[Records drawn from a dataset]
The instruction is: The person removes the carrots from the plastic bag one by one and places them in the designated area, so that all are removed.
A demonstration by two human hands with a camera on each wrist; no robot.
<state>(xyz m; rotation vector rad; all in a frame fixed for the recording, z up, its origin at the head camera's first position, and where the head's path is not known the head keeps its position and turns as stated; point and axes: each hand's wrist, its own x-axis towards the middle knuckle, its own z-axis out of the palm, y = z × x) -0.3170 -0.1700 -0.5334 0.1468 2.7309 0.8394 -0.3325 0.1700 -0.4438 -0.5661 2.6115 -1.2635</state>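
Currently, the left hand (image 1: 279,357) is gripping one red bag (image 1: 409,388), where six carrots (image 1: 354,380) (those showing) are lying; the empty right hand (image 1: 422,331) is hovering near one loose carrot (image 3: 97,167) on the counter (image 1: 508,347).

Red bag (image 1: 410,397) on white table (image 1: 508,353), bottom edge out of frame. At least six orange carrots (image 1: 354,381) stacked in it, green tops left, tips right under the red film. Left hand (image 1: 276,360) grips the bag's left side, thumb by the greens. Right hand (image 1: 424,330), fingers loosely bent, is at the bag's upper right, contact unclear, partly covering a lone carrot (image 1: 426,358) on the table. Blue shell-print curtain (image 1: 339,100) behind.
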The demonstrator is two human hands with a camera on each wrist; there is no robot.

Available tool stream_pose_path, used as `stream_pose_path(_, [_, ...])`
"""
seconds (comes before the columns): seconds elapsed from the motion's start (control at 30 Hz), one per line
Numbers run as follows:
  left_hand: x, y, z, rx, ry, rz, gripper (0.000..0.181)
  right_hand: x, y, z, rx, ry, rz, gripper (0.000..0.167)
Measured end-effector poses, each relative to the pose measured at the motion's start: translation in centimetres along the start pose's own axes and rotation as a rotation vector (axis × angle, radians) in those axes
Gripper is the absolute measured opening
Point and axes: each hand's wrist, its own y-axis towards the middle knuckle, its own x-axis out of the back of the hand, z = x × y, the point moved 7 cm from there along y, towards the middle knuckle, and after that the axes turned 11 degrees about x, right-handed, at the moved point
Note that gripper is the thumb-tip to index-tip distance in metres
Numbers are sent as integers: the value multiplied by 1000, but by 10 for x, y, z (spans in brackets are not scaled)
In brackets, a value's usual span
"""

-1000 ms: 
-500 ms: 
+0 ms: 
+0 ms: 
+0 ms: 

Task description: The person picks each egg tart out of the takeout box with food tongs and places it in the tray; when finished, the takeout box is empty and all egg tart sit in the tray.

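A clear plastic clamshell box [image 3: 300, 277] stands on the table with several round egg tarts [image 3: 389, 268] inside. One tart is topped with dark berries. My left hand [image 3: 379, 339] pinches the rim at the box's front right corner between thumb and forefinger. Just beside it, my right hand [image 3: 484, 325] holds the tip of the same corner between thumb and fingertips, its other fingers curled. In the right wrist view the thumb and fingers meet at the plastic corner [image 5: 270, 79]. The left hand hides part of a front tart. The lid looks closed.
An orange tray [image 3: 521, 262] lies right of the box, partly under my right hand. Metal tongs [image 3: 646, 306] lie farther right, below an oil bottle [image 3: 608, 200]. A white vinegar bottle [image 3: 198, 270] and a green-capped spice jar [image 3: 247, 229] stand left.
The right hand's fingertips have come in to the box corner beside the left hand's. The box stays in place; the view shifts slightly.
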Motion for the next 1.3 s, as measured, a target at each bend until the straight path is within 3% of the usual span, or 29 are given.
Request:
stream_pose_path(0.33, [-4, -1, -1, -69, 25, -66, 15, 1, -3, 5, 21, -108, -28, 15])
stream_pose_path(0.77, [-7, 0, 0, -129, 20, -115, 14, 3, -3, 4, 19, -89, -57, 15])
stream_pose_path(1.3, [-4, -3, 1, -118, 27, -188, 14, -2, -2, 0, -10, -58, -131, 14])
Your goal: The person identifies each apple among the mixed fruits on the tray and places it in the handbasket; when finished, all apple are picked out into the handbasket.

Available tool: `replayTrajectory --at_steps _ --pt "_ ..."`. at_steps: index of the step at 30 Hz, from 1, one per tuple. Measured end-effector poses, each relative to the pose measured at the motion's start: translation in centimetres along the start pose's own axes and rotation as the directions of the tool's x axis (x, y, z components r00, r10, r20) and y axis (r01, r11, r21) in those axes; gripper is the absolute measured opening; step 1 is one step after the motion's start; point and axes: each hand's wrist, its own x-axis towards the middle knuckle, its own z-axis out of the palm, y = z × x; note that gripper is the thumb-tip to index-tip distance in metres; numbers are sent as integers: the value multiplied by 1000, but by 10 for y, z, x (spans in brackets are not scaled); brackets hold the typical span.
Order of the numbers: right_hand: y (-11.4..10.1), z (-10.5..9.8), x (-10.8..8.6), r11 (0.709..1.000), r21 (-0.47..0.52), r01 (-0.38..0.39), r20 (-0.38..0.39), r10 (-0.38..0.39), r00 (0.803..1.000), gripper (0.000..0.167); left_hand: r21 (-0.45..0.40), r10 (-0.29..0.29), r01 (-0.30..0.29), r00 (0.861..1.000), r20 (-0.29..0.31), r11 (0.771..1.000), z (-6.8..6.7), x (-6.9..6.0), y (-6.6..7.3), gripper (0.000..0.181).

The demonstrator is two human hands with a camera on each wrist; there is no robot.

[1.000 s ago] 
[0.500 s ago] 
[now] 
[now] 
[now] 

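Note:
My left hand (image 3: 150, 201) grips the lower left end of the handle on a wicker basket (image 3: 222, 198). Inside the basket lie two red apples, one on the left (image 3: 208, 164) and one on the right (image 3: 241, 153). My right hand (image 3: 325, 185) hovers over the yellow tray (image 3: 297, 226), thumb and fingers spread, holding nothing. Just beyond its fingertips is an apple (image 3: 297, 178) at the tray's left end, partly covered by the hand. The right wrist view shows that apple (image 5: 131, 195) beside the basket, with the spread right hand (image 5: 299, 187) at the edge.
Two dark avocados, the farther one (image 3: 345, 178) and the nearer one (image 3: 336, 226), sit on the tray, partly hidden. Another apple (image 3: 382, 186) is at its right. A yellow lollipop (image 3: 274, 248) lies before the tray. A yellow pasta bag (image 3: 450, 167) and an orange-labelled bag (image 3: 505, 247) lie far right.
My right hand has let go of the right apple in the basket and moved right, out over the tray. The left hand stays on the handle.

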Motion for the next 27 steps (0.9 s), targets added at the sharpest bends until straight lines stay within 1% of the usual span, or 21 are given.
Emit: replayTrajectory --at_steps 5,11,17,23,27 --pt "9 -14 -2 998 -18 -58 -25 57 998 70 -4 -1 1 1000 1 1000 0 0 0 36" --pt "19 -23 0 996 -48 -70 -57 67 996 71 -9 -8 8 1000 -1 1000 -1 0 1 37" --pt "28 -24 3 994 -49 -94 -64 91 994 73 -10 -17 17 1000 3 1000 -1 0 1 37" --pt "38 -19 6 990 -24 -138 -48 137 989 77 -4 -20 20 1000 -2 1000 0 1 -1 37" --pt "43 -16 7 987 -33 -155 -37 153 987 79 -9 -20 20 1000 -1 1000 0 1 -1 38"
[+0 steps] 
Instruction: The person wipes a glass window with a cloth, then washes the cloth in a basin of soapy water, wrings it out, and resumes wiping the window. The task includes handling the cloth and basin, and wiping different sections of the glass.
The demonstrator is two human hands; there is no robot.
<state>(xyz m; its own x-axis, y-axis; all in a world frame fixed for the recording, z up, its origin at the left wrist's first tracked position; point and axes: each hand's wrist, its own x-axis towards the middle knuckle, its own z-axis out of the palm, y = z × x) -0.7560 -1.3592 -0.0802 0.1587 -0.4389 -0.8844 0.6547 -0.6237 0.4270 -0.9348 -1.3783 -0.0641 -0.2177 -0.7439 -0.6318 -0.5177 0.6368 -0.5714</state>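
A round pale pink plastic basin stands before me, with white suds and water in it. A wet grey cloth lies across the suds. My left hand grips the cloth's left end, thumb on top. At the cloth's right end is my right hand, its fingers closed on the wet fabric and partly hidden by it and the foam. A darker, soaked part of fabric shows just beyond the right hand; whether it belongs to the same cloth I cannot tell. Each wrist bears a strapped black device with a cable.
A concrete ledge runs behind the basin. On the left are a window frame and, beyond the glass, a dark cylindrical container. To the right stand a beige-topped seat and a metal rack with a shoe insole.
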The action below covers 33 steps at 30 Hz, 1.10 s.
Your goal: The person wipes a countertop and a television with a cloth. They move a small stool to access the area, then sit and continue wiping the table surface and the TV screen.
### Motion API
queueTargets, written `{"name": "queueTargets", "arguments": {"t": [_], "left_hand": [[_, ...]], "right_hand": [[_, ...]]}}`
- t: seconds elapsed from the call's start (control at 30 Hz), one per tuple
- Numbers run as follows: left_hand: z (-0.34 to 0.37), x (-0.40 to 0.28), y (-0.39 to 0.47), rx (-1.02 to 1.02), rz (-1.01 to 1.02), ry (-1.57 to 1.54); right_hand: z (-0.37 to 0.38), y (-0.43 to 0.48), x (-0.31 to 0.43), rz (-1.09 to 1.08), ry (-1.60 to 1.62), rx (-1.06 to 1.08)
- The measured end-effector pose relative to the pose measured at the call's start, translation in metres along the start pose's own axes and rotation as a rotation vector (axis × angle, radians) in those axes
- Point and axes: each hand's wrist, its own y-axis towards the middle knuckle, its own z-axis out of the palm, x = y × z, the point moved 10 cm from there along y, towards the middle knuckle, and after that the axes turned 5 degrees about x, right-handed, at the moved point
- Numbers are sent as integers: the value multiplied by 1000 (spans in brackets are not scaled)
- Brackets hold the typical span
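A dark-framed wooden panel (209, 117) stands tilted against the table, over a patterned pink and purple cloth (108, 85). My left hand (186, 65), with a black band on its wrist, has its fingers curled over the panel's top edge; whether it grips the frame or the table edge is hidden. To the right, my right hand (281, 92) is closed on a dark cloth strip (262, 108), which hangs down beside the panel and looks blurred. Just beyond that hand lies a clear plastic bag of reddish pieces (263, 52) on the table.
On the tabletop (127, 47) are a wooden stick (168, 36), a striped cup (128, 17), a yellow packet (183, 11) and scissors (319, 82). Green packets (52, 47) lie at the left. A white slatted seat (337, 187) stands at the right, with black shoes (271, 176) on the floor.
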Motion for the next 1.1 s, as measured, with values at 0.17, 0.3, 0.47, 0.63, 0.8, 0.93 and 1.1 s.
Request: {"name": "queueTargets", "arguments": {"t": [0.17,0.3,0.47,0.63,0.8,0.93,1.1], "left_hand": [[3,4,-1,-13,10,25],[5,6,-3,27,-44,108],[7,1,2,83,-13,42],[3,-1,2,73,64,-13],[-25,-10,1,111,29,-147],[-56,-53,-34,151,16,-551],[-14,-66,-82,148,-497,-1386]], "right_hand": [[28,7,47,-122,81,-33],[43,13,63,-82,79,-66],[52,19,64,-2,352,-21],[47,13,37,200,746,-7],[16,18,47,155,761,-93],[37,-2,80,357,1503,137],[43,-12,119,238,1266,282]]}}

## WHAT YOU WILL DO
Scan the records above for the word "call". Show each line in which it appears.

## YOUR RESPONSE
- t: seconds elapsed from the call's start (control at 30 Hz), one per tuple
- The measured end-effector pose relative to the pose measured at the call's start, translation in metres along the start pose's own axes and rotation as a rotation vector (axis × angle, radians) in those axes

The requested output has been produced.